Top of MATERIAL FOR THIS TASK

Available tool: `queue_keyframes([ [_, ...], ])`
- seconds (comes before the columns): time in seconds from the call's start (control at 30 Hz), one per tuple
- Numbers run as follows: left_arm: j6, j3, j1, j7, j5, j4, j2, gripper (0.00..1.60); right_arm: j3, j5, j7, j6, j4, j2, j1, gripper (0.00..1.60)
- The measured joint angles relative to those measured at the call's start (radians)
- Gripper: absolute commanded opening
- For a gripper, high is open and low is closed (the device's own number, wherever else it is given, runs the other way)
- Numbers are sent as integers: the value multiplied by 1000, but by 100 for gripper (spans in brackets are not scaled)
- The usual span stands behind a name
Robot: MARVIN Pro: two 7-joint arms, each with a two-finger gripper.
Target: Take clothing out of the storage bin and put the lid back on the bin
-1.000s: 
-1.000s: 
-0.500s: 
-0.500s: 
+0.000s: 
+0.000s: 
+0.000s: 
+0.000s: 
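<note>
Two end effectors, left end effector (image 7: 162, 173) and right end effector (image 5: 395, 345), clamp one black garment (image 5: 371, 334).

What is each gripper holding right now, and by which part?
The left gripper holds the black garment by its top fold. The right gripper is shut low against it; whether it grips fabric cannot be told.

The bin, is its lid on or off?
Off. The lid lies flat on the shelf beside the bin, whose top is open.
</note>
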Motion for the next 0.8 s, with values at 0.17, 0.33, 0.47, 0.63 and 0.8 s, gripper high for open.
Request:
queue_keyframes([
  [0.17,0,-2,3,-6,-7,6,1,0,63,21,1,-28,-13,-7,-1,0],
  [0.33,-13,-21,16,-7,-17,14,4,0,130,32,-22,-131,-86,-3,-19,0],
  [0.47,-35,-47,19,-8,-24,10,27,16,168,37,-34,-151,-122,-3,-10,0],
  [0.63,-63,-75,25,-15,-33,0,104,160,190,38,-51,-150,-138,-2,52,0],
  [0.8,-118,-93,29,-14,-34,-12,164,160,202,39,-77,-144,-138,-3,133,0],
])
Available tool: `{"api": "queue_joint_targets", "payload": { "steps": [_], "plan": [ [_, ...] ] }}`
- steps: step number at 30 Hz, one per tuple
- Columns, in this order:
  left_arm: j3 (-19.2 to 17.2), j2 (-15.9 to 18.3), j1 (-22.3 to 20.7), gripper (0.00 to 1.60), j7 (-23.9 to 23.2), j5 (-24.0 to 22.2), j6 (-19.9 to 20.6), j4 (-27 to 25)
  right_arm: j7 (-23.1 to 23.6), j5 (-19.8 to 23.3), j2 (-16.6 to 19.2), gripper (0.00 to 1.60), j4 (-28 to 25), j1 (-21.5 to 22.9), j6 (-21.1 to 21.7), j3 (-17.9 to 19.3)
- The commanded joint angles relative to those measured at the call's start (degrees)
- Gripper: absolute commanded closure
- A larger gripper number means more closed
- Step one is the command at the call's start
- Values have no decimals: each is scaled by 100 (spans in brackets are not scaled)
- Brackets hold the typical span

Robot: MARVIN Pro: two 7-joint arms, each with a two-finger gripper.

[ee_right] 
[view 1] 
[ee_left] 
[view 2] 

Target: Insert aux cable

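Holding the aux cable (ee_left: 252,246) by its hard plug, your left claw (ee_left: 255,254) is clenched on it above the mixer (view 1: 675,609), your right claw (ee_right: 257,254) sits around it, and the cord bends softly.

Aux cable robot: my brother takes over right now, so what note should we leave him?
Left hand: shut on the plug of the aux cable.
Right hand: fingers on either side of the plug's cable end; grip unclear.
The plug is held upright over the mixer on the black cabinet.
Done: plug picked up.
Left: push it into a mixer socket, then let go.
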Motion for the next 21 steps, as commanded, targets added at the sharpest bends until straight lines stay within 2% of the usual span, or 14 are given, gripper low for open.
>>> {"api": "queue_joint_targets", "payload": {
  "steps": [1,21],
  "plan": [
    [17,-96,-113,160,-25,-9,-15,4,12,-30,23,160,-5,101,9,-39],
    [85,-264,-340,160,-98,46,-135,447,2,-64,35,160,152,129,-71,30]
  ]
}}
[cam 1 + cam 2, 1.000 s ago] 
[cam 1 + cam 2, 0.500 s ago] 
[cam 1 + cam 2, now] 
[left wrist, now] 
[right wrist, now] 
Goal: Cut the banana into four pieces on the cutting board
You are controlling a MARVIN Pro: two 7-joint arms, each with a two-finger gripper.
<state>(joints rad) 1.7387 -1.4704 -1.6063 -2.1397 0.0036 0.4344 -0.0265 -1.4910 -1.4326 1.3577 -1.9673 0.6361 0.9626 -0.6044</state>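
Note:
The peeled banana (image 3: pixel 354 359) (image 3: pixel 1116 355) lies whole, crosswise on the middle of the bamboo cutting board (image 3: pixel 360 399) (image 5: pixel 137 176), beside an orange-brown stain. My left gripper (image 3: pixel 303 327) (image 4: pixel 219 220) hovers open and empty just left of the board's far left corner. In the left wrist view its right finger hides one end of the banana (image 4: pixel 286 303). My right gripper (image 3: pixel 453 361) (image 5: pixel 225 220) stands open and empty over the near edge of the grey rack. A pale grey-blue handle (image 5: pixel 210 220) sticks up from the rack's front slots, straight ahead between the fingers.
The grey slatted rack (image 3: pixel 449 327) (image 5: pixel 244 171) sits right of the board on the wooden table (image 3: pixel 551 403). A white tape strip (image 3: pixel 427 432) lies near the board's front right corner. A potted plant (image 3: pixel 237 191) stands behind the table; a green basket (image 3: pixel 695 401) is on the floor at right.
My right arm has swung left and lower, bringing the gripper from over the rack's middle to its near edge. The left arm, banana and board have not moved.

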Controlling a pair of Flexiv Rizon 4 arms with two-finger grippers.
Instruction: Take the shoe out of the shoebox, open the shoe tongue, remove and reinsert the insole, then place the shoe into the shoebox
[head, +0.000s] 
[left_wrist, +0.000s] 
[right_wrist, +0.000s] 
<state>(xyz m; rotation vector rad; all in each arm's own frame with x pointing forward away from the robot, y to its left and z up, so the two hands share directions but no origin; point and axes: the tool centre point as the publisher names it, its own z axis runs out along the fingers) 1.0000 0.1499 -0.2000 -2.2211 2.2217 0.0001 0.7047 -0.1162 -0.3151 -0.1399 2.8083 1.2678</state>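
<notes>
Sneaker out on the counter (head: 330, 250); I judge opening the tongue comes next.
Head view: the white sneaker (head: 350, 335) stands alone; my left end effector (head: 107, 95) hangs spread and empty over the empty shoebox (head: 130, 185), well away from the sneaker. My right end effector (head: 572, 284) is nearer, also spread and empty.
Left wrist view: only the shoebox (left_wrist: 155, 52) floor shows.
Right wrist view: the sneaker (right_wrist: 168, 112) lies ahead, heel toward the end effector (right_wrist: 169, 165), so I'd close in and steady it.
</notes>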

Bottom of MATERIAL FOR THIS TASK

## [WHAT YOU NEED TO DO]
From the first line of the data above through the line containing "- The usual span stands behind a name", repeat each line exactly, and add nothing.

## [EXERCISE ANSWER]
Available tool: `queue_keyframes([ [_, ...], ])`
- seconds (comes before the columns): time in seconds from the call's start (control at 30 Hz), one per tuple
- Numbers run as follows: left_arm: j6, j3, j1, j7, j5, j4, j2, gripper (0.00..1.60); right_arm: j3, j5, j7, j6, j4, j2, j1, gripper (0.00..1.60)
- The measured joint angles relative to those measured at the call's start (radians)
- Gripper: absolute commanded opening
- For a gripper, high is open and low is closed (the device's own number, wherever else it is given, runs the other way)
- Numbers are sent as integers: the value multiplied by 1000, but by 100 for gripper (spans in brackets are not scaled)
- The usual span stands behind a name

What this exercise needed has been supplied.